**PROVIDED RECORDS:**
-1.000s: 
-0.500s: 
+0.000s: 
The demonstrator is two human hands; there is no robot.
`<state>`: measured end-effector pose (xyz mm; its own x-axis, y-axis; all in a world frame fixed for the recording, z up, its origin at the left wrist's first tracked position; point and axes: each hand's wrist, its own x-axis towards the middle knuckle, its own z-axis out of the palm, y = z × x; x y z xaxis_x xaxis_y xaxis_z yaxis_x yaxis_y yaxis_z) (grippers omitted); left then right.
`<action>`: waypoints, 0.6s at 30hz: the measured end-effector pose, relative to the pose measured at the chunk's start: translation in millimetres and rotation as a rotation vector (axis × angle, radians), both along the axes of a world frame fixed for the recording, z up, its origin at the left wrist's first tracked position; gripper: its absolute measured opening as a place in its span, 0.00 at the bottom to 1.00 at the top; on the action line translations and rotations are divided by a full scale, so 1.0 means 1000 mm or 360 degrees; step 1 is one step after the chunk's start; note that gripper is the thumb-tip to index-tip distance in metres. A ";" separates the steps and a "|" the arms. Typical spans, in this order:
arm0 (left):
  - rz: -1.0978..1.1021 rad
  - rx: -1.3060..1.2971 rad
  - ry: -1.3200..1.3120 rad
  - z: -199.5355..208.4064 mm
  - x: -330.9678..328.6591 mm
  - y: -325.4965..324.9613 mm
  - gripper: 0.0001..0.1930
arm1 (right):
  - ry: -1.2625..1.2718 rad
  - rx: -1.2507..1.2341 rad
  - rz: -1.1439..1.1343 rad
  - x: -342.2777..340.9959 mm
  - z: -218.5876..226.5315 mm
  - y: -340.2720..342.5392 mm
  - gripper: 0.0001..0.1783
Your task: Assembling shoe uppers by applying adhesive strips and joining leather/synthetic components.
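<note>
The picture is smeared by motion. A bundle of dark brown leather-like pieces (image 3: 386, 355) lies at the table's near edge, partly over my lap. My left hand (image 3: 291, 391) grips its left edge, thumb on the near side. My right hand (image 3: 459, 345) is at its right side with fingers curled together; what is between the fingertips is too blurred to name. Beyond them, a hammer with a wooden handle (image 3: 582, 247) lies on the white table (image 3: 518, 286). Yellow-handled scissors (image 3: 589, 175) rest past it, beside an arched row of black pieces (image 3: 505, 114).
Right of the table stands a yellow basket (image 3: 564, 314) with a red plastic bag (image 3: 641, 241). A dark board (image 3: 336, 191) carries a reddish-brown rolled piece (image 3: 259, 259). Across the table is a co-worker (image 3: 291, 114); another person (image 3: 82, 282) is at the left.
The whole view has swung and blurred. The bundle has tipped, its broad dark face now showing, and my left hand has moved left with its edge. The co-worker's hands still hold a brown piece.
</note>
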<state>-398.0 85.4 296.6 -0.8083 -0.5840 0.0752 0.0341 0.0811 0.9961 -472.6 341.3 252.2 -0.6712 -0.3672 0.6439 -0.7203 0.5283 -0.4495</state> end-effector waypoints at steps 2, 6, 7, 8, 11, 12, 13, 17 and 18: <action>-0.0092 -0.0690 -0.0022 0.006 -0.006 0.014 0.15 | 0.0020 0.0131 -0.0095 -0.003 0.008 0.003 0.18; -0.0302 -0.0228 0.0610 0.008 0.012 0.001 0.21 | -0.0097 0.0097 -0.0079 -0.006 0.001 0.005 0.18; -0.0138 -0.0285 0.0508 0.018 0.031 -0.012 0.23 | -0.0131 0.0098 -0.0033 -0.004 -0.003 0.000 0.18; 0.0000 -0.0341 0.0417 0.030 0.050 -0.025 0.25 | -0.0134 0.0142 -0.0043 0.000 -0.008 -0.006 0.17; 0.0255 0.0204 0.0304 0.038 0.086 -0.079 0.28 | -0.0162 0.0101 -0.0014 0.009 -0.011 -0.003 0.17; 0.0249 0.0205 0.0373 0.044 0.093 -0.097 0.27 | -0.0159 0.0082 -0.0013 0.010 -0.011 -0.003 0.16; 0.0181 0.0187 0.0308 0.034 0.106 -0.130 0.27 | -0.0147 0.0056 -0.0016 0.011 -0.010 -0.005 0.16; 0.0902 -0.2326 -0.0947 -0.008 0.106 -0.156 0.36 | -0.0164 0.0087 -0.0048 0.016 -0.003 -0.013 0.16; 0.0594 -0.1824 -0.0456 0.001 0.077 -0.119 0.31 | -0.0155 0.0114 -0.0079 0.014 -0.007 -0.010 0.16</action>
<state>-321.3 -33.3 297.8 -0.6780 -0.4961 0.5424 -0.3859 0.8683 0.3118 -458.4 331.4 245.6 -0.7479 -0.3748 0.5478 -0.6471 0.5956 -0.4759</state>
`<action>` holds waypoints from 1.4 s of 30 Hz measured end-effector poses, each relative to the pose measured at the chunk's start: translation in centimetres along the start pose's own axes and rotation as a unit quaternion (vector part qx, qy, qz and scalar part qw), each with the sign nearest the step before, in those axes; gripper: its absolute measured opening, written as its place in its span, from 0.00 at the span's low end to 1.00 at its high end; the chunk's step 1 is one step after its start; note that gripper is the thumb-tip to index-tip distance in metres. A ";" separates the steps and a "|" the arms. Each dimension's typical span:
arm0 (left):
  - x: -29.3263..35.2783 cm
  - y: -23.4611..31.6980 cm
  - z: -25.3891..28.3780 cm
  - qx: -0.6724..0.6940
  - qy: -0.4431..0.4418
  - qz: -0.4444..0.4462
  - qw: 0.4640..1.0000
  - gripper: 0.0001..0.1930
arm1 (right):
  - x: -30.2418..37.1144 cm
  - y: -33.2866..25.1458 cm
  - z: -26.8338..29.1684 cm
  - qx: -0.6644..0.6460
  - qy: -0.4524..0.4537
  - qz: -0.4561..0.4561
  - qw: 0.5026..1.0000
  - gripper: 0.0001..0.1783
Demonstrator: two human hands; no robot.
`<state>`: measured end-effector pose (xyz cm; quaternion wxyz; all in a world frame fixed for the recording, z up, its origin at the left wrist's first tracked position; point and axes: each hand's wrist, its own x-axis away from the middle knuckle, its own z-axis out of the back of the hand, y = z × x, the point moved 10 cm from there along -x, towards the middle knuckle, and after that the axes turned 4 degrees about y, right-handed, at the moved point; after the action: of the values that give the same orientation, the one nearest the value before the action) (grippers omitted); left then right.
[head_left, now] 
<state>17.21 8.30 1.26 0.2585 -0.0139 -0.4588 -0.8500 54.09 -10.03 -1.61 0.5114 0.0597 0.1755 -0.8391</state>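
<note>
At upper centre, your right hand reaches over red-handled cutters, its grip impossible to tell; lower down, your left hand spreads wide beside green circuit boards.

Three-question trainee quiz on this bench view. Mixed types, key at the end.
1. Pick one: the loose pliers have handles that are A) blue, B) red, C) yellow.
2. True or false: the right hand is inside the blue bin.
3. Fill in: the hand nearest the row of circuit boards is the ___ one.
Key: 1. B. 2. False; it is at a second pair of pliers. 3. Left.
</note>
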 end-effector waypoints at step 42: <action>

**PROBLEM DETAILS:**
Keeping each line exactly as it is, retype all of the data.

**EXPECTED OUTPUT:**
-1.000s: 
-0.500s: 
+0.000s: 
The demonstrator is two human hands; there is no robot.
`<state>`: measured end-effector pose (xyz mm; its own x-axis, y-axis; all in a world frame fixed for the recording, z up, its origin at the left wrist's first tracked position; point and axes: each hand's wrist, its own x-axis towards the middle knuckle, its own z-axis out of the palm, y = z × x; x y z xaxis_x xaxis_y xaxis_z yaxis_x yaxis_y yaxis_z) (grippers omitted); left then right.
`<action>`: waypoints, 0.6s at 30hz: the measured end-effector pose, relative to the pose measured at the chunk's start: translation in millimetres and rotation as a rotation vector (axis × angle, radians), both along the axes of a world frame fixed for the recording, z up, its origin at the left wrist's first tracked position; gripper: its absolute measured opening as a place in its span, 0.00 at the bottom to 1.00 at the top; on the action line translations and rotations are divided by a full scale, so 1.0 means 1000 mm or 360 degrees; step 1 is one step after the chunk's start; note that gripper is the thumb-tip to index-tip distance in metres. A ";" separates the steps and a "|" the arms. Typical spans, in this order:
arm0 (left):
  - rz: -1.0978..1.1021 rad
  - rx: -1.3060..1.2971 rad
  - ry: -1.3200..1.3120 rad
  - z: -199.5355..208.4064 mm
  - x: -330.9678..328.6591 mm
  - y: -325.4965..324.9613 mm
  - gripper: 0.0001..0.1930
arm1 (right):
  - ry: -1.2625..1.2718 rad
  - rx: -1.2507..1.2341 rad
  - rz: -1.1439..1.1343 rad
  - x: -342.2777..340.9959 mm
  - z: -218.5876..226.5315 mm
  - y: -340.2720..342.5392 mm
  - gripper: 0.0001..0.1783
Your task: Assembling shoe uppers by applying adhesive strips and joining leather/synthetic components.
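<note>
The picture is smeared by motion. A bundle of dark brown leather-like pieces (image 3: 386, 355) lies at the table's near edge, partly over my lap. My left hand (image 3: 291, 391) grips its left edge, thumb on the near side. My right hand (image 3: 459, 345) is at its right side with fingers curled together; what is between the fingertips is too blurred to name. Beyond them, a hammer with a wooden handle (image 3: 582, 247) lies on the white table (image 3: 518, 286). Yellow-handled scissors (image 3: 589, 175) rest past it, beside an arched row of black pieces (image 3: 505, 114).
Right of the table stands a yellow basket (image 3: 564, 314) with a red plastic bag (image 3: 641, 241). A dark board (image 3: 336, 191) carries a reddish-brown rolled piece (image 3: 259, 259). Across the table is a co-worker (image 3: 291, 114); another person (image 3: 82, 282) is at the left.
The whole view has swung and blurred. The bundle has tipped, its broad dark face now showing, and my left hand has moved left with its edge. The co-worker's hands still hold a brown piece.
</note>
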<state>-398.0 85.4 296.6 -0.8083 -0.5840 0.0752 0.0341 0.0811 0.9961 -472.6 341.3 252.2 -0.6712 -0.3672 0.6439 -0.7203 0.5283 -0.4495</state> end-effector waypoints at steps 2, 6, 7, 8, 11, 12, 13, 17 and 18: <action>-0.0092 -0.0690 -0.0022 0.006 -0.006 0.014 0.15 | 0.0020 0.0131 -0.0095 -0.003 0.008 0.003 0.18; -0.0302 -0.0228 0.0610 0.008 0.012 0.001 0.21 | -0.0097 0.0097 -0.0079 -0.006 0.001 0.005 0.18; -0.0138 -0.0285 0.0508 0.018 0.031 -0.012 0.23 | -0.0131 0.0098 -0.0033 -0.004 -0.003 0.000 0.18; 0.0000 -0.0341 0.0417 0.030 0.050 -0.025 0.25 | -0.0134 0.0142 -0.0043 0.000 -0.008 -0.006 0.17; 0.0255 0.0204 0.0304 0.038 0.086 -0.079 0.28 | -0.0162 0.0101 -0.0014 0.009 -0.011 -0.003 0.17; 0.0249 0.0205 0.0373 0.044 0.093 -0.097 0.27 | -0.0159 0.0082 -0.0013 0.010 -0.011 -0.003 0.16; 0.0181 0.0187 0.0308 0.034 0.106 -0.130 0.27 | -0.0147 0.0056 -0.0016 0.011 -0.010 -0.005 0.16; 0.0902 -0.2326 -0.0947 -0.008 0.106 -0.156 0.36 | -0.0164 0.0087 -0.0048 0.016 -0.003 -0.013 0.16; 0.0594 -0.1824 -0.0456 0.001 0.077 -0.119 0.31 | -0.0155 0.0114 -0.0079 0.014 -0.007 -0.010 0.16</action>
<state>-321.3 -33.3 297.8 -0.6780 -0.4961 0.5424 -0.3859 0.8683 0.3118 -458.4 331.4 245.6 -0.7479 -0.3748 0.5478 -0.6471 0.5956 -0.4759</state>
`<action>` holds waypoints from 1.4 s of 30 Hz measured end-effector poses, each relative to the pose measured at the chunk's start: translation in centimetres along the start pose's own axes and rotation as a unit quaternion (vector part qx, qy, qz and scalar part qw), each with the sign nearest the step before, in those axes; gripper: its absolute measured opening, written as its place in its span, from 0.00 at the span's low end to 1.00 at its high end; the chunk's step 1 is one step after its start; note that gripper is the thumb-tip to index-tip distance in metres. A ";" separates the steps and a "|" the arms. Each dimension's typical span:
arm0 (left):
  - x: -29.3263..35.2783 cm
  - y: -23.4611..31.6980 cm
  - z: -25.3891..28.3780 cm
  - qx: -0.6724..0.6940
  - qy: -0.4431..0.4418
  - qz: -0.4444..0.4462
  - qw: 0.4640..1.0000
  - gripper: 0.0001..0.1930
arm1 (right):
  - x: -30.2418..37.1144 cm
  - y: -33.2866..25.1458 cm
  - z: -26.8338..29.1684 cm
  - qx: -0.6644..0.6460
  - qy: -0.4524..0.4537
  - qz: -0.4561..0.4561
  - qw: 0.5026..1.0000
  - gripper: 0.0001..0.1783
Demonstrator: two human hands; no robot.
`<state>`: measured end-effector pose (xyz cm; quaternion wxyz; all in a world frame fixed for the recording, z up, its origin at the left wrist's first tracked position; point and axes: each hand's wrist, its own x-axis away from the middle knuckle, its own z-axis out of the back of the hand, y = z × x, the point moved 10 cm from there along -x, towards the middle knuckle, and after that the axes turned 4 degrees about y, right-handed, at the moved point; after the action: of the values that give the same orientation, the one nearest the value before the action) (grippers omitted); left then right.
[head_left, now] 
<state>17.21 8.30 1.26 0.2585 -0.0139 -0.4588 -0.8500 54.09 -10.03 -1.61 0.5114 0.0597 0.1755 -0.8391</state>
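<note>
At upper centre, your right hand reaches over red-handled cutters, its grip impossible to tell; lower down, your left hand spreads wide beside green circuit boards.

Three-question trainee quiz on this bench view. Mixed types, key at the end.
1. Pick one: the loose pliers have handles that are A) blue, B) red, C) yellow.
2. True or false: the right hand is inside the blue bin.
3. Fill in: the hand nearest the row of circuit boards is the ___ one.
Key: 1. B. 2. False; it is at a second pair of pliers. 3. Left.
</note>
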 end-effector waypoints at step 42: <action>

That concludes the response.